AI Infrastructure

The AI Observability Gap

Yuki Nakashima September 18, 2025

Software observability is a mature discipline. The three pillars — metrics, logs, traces — have well-understood implementations and a mature ecosystem of tools. If your API endpoint starts returning 500s, your OLAP dashboard surfaces it, your distributed tracing shows which service is at fault, and your logs give you the detailed information to diagnose the root cause. The operational feedback loop for software systems is tight and well tooled.

AI system observability is not mature. The operational feedback loop for AI applications is loose, the tooling is fragmented, and the fundamental instrumentation primitives aren't settled. This gap is not a product opportunity that's been missed — it's a hard problem that reflects genuine differences between AI systems and software systems that require new primitives, not just new dashboards.

What makes AI observability different

The central difference is that software systems have deterministic outputs that can be evaluated against a specification. A function either returns the correct value or it doesn't. An API either returns a 200 or it doesn't. You can write a unit test, a contract test, or an integration test that says "this input should produce this output" and run it mechanically.

LLM outputs are probabilistic and long-form text. There is no "correct" answer for most real queries — there are better and worse answers along multiple dimensions (accuracy, completeness, tone, safety, helpfulness) that require human judgment or approximate automated evaluation to assess. The quality of an LLM response can't be captured in a single metric the way API latency or error rate can. This makes monitoring AI system quality fundamentally different from monitoring software system quality.

What's needed

The first primitive that's needed is trace-level logging of the full context for each LLM call — the prompt, the retrieved context (for RAG applications), the model response, any post-processing, and user feedback if available. This is the equivalent of distributed tracing for AI applications.

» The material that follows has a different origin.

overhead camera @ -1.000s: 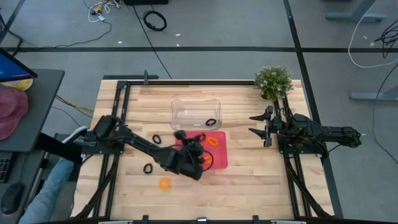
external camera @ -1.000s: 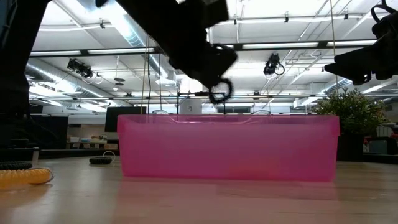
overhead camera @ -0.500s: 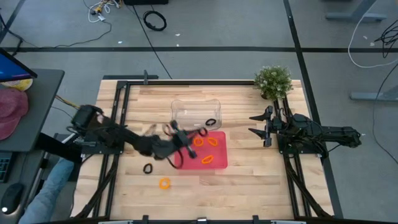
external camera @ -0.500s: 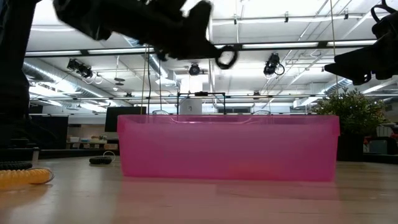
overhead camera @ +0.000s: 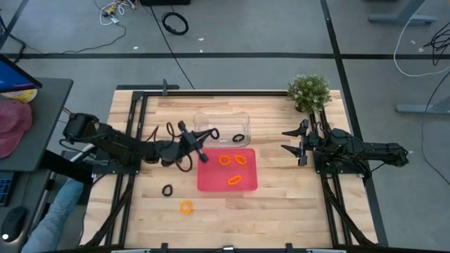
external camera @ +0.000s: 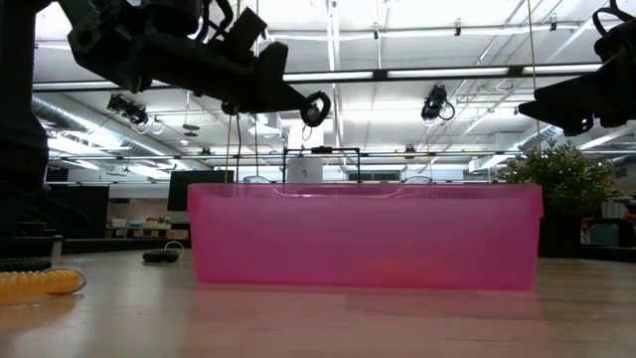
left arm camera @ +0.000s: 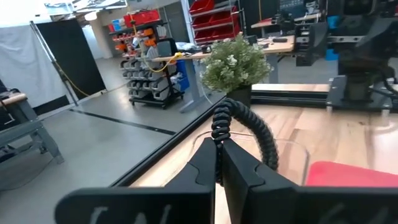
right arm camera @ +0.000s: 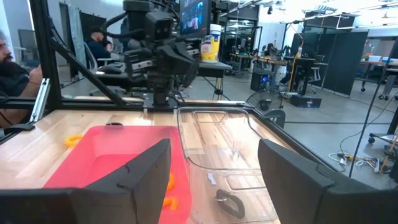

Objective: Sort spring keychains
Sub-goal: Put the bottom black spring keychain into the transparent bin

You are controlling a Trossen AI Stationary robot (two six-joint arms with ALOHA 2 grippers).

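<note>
A black spring keychain (left arm camera: 245, 127) is held clenched in the left gripper (overhead camera: 197, 135) beside the clear bin (overhead camera: 221, 119); the right gripper (overhead camera: 291, 139) is spread, released.

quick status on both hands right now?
Left hand: closed on a black spring keychain, held up near the clear bin.
Right hand: open, holding nothing, waiting at the table's right side.

The high camera looked straight down on the whole counter (overhead camera: 281, 211). The low camera sat at counter height, very close to the red tray (external camera: 365, 235), facing the room. Both wrist cameras looked across the counter; each also saw that tray.
</note>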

Most production AI applications today log outputs but not the full context that produced them, which makes it impossible to diagnose quality issues retroactively.

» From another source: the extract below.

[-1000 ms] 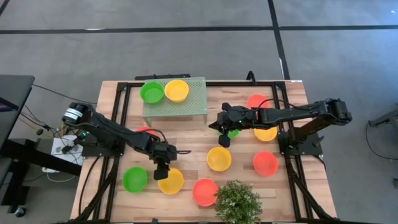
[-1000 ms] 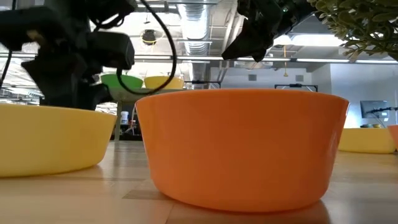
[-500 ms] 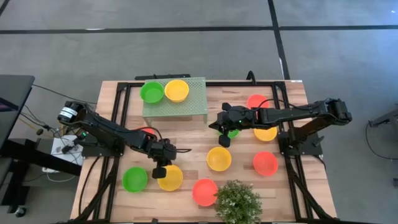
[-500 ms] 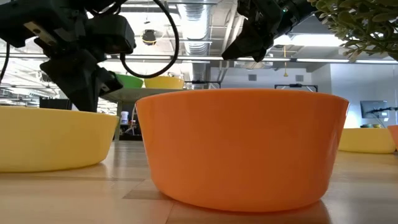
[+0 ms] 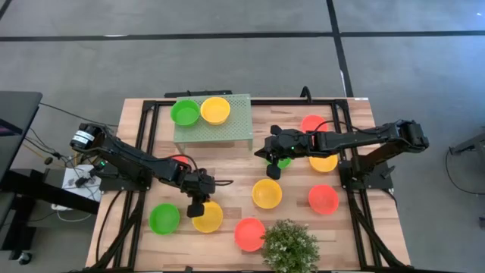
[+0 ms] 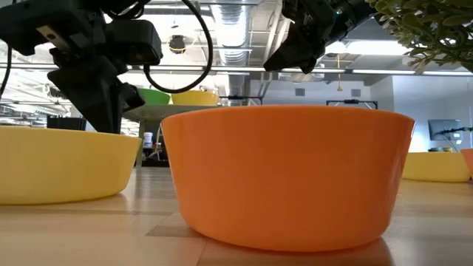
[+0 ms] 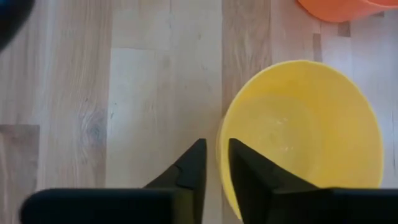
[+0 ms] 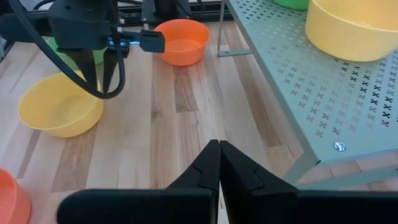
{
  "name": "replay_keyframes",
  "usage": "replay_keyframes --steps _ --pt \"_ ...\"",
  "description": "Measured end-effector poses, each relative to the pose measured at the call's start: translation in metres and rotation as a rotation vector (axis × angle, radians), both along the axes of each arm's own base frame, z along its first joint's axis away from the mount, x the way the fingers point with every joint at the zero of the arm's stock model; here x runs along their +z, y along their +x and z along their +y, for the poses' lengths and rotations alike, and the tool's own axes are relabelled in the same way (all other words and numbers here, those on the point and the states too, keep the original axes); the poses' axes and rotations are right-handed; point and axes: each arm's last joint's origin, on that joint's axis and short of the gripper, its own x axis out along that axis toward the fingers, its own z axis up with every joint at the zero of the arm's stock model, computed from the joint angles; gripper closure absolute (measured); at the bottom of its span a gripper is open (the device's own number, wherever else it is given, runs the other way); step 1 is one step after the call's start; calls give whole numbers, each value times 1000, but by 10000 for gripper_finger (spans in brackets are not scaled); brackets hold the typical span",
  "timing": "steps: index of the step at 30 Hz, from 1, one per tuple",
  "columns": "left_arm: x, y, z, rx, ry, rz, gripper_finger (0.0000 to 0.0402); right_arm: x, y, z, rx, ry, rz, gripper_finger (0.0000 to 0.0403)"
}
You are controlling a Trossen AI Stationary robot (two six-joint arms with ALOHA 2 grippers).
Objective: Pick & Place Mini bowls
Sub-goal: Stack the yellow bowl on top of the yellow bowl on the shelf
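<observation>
Several mini bowls in green, yellow and red-orange lie on the wooden table. A green one (image 5: 185, 112) and a yellow one (image 5: 215, 110) sit on the pale green stand (image 5: 231, 130). My left gripper (image 5: 197, 207) is down at a yellow bowl (image 5: 210, 218) near the front edge and shut on its rim. That bowl rests on the table. My right gripper (image 5: 273, 171) hangs shut and empty above the table's middle, beside a green bowl (image 5: 284, 161). My left gripper has the yellow bowl's rim (image 7: 222, 148) on the bowl's left side, one finger (image 7: 249, 177) inside the bowl and the other (image 7: 191, 171) outside it. The fingers come from above, pointing down. The bowl stands upright with its bottom on the table.
A green bowl (image 5: 164, 218) lies left of the held one and a red-orange bowl (image 5: 250, 233) right of it. Next to that stands a potted plant (image 5: 289, 244). More bowls lie at mid-table (image 5: 267, 193) and on the right (image 5: 323, 199). The stand fills the far middle.
My left gripper has come down and a little toward the table's left edge. Its fingers now reach down at the yellow bowl's rim, where a second ago they hung higher. My right gripper has kept still.
</observation>
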Motion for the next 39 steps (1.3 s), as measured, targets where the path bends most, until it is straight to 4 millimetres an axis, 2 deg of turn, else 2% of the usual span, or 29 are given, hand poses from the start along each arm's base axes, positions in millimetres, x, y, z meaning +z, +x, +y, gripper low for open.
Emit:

The second primitive is systematic evaluation at scale. The tooling for this — frameworks like LangSmith, Weave, and RAGAS — exists but isn't fully integrated into the operational workflow of most teams. The gap is between "we have an eval framework we run manually" and "eval runs automatically on every deployment and gates releases the way test suites gate software deployments." This requires investment in test case curation, in automated eval metrics, and in the CI/CD integration that makes it operational.

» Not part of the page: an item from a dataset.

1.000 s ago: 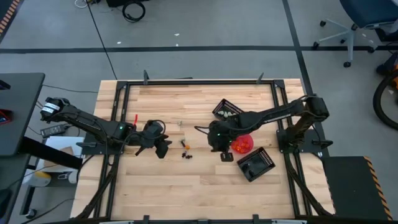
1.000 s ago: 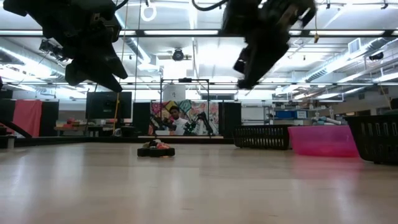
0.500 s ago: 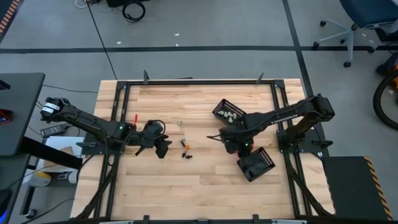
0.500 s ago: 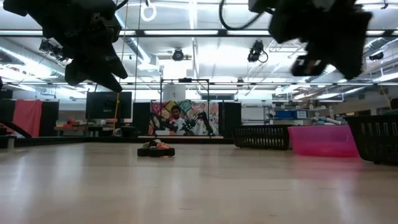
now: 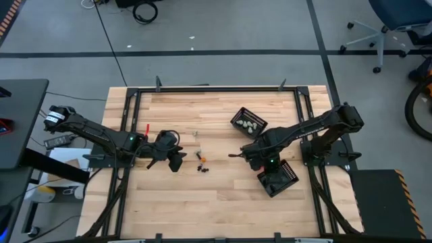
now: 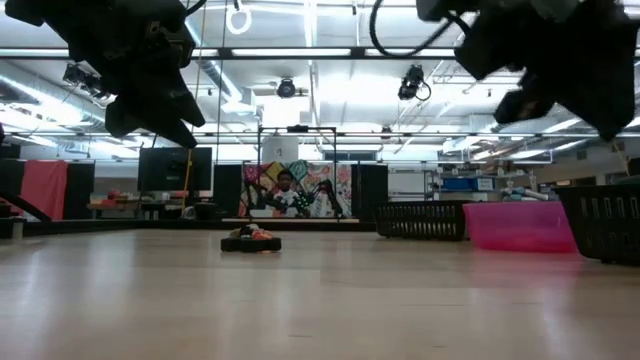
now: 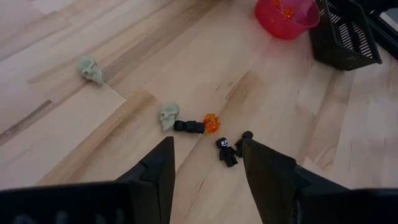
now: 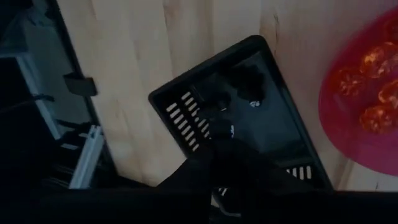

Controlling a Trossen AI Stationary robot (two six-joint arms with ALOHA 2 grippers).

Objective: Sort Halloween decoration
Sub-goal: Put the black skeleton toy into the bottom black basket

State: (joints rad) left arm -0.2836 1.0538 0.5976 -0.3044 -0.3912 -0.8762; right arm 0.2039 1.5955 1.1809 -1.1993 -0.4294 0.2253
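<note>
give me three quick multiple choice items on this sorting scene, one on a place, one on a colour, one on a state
1. Where is the right gripper?
A. over the near black basket
B. over the loose trinkets mid-table
C. off the table

2. What colour are the trinkets in the pink bowl?
A. black
B. whitish-grey
C. orange

3. How do the left gripper's fingers stand?
A. shut on a skull
B. open, holding nothing
C. shut on nothing

Key:
1 A: the right gripper hangs above the black basket by the table's near right side.
2 C: the left wrist view shows orange pieces inside the pink bowl.
3 B: the left gripper has its fingers spread, with the loose trinkets lying on the wood beyond them.
</note>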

Dagworks, which we backed at Pre-Seed, addresses a specific variant of this problem — pipeline-level observability for data and AI workflows. The insight is that many AI quality problems are actually data pipeline problems that manifest downstream in model outputs. Bad features produce bad model outputs. Stale index data produces irrelevant RAG responses. Observing the pipeline, not just the model output, is necessary for full-stack AI observability. The tooling for this integration — from source data through pipeline computation through model output — doesn't yet exist as a coherent product category.